Wyrywanie dusz diabłu
W 1916 roku o. Pio trafia do San Giovanni Rotondo, gdzie pozostaje do końca życia. Trzy lata później pisze do prowincjała: „Nie mam nawet wolnej minuty: cały czas poświęcam na wyrywanie braci z pęt szatana. Niech Bóg za to będzie uwielbiony. Największą radością dla mnie jest wyrywanie dusz, które obezwładnił szatan, i zdobycie ich dla Jezusa. Czynię to nieustannie w ciągu dnia i nocy (…). Niezliczona ilość osób z różnych warstw społecznych i obojga płci przychodzi tutaj w jednym celu: wyspowiadać się, i tylko o to mnie proszą. Są wspaniałe nawrócenia”. Ludzie przyjeżdżający do San Giova- nni Rotondo czekali w kolejce do spowiedzi nawet kilkanaście dni.
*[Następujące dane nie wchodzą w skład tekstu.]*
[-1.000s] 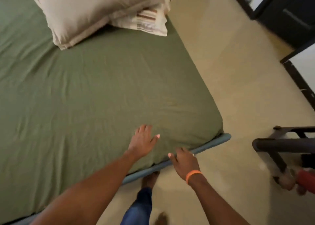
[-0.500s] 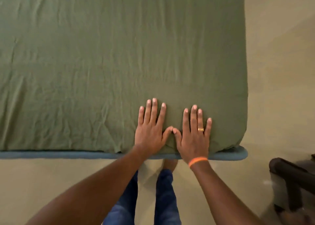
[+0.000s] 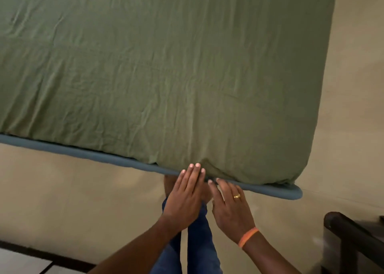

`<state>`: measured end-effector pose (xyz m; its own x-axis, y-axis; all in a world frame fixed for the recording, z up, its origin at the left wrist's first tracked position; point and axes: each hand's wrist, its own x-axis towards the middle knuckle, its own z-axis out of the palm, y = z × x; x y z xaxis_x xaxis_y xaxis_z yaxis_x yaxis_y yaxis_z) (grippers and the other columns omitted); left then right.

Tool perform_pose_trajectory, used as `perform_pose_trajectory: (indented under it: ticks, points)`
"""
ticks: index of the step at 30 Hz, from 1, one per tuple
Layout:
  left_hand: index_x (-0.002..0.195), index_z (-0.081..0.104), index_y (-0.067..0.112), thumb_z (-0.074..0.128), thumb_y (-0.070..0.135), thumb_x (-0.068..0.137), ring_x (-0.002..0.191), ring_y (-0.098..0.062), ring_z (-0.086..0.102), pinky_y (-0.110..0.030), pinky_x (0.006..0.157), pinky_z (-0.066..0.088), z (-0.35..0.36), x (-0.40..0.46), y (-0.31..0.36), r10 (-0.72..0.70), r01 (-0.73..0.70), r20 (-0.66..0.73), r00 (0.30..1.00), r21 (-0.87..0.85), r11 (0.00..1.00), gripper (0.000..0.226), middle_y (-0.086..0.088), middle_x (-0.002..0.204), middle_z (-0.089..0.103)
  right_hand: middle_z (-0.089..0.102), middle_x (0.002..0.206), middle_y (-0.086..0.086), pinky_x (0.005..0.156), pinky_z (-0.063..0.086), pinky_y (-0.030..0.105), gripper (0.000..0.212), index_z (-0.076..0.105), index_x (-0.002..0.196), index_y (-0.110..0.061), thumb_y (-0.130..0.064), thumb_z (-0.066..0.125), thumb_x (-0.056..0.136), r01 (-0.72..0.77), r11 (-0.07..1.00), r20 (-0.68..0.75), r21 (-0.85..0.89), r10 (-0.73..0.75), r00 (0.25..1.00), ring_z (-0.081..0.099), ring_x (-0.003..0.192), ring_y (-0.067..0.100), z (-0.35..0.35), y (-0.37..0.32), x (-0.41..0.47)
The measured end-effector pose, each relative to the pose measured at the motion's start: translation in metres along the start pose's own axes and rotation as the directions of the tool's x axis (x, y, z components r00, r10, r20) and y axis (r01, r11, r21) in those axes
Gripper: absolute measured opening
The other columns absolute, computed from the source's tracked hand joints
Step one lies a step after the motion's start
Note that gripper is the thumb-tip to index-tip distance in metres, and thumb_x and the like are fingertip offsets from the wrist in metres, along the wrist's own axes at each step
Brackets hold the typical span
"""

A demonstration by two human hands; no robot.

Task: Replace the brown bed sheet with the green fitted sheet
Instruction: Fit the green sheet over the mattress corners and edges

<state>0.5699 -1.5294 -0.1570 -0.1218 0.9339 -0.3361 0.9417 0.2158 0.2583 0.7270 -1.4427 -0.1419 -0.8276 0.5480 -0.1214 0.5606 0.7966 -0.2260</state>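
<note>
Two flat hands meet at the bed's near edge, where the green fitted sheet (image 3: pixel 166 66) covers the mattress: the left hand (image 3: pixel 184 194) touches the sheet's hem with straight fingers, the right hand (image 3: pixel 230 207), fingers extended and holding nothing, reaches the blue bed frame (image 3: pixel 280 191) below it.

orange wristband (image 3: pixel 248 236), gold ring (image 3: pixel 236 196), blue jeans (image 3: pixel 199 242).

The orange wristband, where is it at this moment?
In the head view, the orange wristband is at lower right, on the wrist of the right hand, whose fingertips reach the blue bed edge.
</note>
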Motion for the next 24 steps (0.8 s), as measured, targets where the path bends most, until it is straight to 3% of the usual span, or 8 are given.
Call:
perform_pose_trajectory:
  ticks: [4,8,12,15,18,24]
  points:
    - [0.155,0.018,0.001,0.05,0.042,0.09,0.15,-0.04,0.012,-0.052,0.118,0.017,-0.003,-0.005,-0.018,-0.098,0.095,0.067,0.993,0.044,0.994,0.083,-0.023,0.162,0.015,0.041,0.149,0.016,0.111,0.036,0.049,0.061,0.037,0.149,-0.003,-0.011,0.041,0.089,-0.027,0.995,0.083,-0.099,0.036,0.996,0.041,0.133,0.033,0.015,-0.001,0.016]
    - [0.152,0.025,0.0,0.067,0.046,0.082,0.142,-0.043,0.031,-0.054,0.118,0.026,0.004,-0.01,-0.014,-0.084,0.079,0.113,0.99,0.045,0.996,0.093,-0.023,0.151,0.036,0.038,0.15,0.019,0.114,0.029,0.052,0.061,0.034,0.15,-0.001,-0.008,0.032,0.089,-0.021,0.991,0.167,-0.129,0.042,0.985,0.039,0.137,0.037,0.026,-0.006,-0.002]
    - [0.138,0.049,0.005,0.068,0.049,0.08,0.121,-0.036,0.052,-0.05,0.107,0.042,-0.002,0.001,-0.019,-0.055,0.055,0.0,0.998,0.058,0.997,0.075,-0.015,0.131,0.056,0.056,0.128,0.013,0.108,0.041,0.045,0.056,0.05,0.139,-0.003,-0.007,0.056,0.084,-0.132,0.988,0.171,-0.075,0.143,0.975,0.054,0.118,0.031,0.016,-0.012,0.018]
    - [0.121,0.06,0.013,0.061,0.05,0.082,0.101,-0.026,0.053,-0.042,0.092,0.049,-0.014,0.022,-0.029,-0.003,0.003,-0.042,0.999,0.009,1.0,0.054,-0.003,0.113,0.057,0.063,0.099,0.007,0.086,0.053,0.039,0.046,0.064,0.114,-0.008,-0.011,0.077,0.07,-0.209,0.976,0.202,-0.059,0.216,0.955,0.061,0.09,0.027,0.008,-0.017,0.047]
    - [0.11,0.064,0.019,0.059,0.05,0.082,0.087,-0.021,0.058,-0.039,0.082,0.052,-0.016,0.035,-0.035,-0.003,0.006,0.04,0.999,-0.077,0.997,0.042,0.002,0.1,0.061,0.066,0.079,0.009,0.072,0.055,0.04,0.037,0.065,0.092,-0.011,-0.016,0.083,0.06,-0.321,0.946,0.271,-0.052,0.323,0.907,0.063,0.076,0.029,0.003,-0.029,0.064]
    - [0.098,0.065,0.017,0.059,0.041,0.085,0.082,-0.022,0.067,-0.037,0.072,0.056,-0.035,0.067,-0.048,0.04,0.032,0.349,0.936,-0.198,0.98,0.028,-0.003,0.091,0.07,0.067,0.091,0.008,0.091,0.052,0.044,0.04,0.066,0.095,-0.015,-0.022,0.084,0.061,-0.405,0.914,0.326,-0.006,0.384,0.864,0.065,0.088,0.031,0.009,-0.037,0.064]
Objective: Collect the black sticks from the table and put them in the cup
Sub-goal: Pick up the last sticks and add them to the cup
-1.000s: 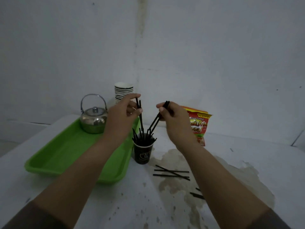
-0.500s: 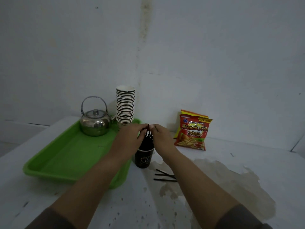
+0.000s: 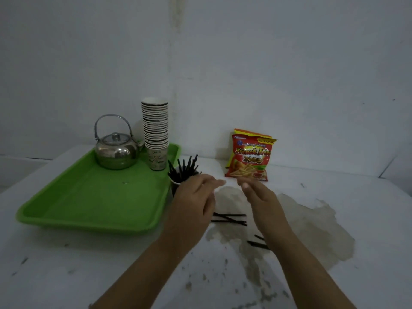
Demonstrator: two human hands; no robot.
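Note:
A dark paper cup [image 3: 174,184] stands just right of the green tray, mostly hidden behind my left hand. Several black sticks [image 3: 185,167] poke up out of it. My left hand [image 3: 195,199] hovers in front of the cup, fingers apart and empty. My right hand [image 3: 258,197] is beside it to the right, also open and empty. Three black sticks [image 3: 229,218] lie crossed on the table between my forearms. Two more black sticks [image 3: 257,243] lie nearer me, partly covered by my right forearm.
A green tray [image 3: 95,197] at the left holds a steel kettle [image 3: 114,150] and a tall stack of paper cups [image 3: 155,134]. A red French fries snack bag [image 3: 250,158] leans on the wall behind. The white table [image 3: 334,219] has a stained patch.
Both hands held sticks over the cup a second ago, then pushed them in. Now both hands have let go and drawn back towards me, to the right of the cup.

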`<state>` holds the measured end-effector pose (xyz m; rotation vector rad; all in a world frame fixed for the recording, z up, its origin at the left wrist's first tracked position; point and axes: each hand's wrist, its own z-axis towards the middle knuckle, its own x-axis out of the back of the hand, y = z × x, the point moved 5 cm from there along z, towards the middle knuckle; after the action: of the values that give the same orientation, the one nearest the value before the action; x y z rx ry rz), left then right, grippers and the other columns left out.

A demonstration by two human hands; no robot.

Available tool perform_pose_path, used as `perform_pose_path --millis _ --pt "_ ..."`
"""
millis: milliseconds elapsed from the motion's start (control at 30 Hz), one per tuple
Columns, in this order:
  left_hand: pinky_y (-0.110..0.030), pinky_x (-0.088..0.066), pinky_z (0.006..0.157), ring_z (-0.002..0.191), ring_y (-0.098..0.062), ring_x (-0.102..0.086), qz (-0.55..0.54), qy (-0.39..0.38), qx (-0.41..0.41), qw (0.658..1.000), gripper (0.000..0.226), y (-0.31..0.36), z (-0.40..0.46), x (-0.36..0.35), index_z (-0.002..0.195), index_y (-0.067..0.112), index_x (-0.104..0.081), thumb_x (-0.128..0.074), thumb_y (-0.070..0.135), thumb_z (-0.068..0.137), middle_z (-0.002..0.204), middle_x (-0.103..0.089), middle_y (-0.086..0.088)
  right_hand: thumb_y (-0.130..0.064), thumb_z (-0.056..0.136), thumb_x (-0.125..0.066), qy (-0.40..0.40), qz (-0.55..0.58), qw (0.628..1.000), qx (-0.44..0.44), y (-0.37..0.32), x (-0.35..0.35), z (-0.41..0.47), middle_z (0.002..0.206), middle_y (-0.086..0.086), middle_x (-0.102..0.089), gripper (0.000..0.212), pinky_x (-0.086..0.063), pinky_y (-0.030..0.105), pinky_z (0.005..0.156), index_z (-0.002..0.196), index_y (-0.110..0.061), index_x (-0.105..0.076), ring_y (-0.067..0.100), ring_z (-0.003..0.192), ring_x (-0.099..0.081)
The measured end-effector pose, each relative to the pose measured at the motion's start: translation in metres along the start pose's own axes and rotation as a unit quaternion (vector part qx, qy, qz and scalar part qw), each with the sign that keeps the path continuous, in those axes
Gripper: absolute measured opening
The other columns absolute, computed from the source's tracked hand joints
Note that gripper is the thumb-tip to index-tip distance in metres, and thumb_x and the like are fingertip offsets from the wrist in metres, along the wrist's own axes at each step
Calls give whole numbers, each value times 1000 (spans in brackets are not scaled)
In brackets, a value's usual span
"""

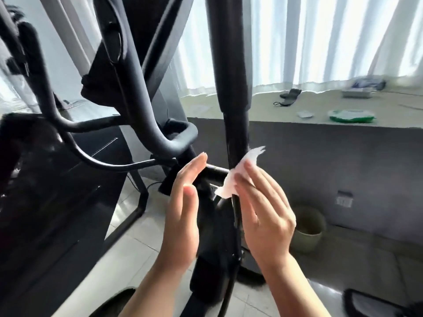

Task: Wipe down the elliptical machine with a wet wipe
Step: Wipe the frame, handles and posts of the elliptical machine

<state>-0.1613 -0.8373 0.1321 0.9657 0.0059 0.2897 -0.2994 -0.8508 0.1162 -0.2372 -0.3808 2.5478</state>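
Your right hand [263, 211] presses the wet wipe [238, 175] against the black upright post [233, 88] of the elliptical machine [128, 92], low on the post just under its thicker sleeve; your fingers lie nearly straight over the wipe, so the grip is flat rather than curled around it, and a torn-looking corner of the wipe sticks up free to the right of the post. Your fingers hide how much of the wipe lies beneath them, and whether it wraps behind the post cannot be told. Your left hand [185, 213] stands edge-on just left of the post, fingers straight and together, thumb forward, holding nothing; its fingertips sit in front of a short horizontal bar, and whether they touch it is unclear. The machine's curved handlebars fill the upper left, cut off at the top and left edges, and its lower frame blurs into a dark mass under your hands. On the counter [263, 108] behind, near the curtain [320, 37], lie a green-rimmed pack [351, 116], a small white scrap, a dark strapped object and a box too blurred to identify. A greenish bin [309, 229] stands on the tiled floor [137, 245], partly hidden behind your right hand.
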Motion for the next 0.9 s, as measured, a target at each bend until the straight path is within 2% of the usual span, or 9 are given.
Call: perform_pose_path --millis 100,200,267,333,400,500,600,767,900 --pt "-35 -32 115 137 -10 -43 30 5 -6 1000 60 2 -10 10 134 38 -48 -32 74 90 142 -52 14 7 84 -69 2 -1 1000 0 -1 -3 9 115 16 -66 12 -54 39 92 95 4 -73 26 108 -65" --pt "-19 -36 108 130 -4 -48 35 48 -15 998 50 11 -7 32 127 52 -52 -37 77 85 134 -57 19 4 89 -62 33 4 999 38 -17 -10 31 112 15 -66 13 -51 32 96 87 6 -74 25 106 -65" --pt "-14 -37 104 126 -2 -52 43 80 -12 996 49 12 -2 49 125 45 -54 -42 73 86 130 -60 18 5 89 -60 15 -2 998 65 -26 -20 40 112 17 -66 14 -49 30 98 85 7 -74 26 105 -65" --pt "-16 -40 103 123 -3 -54 33 110 -14 993 39 10 5 68 124 33 -55 -46 55 93 126 -61 17 6 89 -60 -5 -13 997 72 -40 -33 40 113 17 -67 14 -49 30 99 88 7 -74 27 106 -65" --pt "-22 -43 103 121 -6 -56 28 145 -29 989 32 9 17 86 121 28 -56 -46 43 94 123 -63 16 3 90 -61 -26 8 996 85 -55 -52 39 115 16 -67 14 -49 30 99 96 6 -73 27 108 -65" --pt "-33 -44 105 117 -6 -59 -8 169 -29 985 36 7 42 107 117 36 -59 -44 53 90 122 -63 16 1 92 -60 -92 5 983 159 -72 -101 46 119 16 -66 18 -53 34 93 105 3 -73 28 112 -63" --pt "-42 -41 108 114 -7 -60 -73 137 -17 988 31 10 70 122 110 44 -62 -43 57 88 119 -65 15 3 86 -69 -104 -28 980 170 -70 -132 57 116 13 -69 15 -56 35 84 99 1 -75 29 105 -66" --pt "-36 -48 97 112 -6 -62 -130 22 -26 991 34 24 100 121 118 35 -59 -40 44 91 114 -68 18 -2 86 -69 -80 -47 980 174 -82 -143 96 107 11 -72 11 -47 19 97 94 1 -75 24 100 -68" --pt "-34 -51 89 112 -10 -64 -197 -17 -3 980 42 17 107 118 123 29 -59 -40 46 89 117 -69 9 -4 85 -69 -37 -92 977 191 -94 -160 168 98 10 -74 8 -48 21 86 89 -1 -76 25 90 -70"
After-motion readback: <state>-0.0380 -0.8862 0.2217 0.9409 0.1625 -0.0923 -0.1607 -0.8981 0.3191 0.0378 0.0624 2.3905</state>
Ojciec Pio był obdarzony darem czytania w ludzkiej duszy. „Widzę twoje wnętrze tak, jak ty widzisz w lustrze swoją twarz” – powiedział swojej duchowej córce. Był surowy dla tych, którzy traktowali spowiedź jak formalność, nie wykazywali skruchy lub próbowali ukryć grzech. Gdy spotkał takich penitentów, odsyłał ich bez rozgrzeszenia. Gdy skarżono się na niego, że postępuje zbyt ostro, tłumaczył, że musi tak robić, by penitent nie trafił do piekła. Jak sam się wyraził, nie będzie „dawał cukierka temu, kto potrzebuje środków na przeczyszczenie”. „Wyrzucał ludzi oddalonych, aby ich przybliżyć” – zapisał jeden z biografów. Rzeczywiście, wielu potraktowanych surowo nawracało się właśnie wtedy. Wstrząs spowodowany odmową rozgrzeszenia skłaniał ich do rewizji życia, otwierał drogę do autentycznego pojednania z Bogiem.
Dla o. Pio spowiadanie było radością, a zarazem udręką. Pisał w liście: „Widzę, że znajduję się w krańcowym opuszczeniu. Jestem sam, by dźwigać ciężar wszystkich, a myśl, że nie mogę ulżyć duchowo tym, których Jezus mi przysyła, myśl, że widzę tak wiele dusz, które głupio chcą się usprawiedliwić ze złego postępowania na przekór Najwyższemu Dobru, męczy, torturuje i zadręcza mnie, niszczy mi mózg i rozrywa mi serce”. Do jednego z ojców powiedział kiedyś: „W konfesjonale szafujemy krwią Chrystusa. Uważaj, aby nie wylewać tej cennej krwi zbyt łatwo lub zbyt lekko”.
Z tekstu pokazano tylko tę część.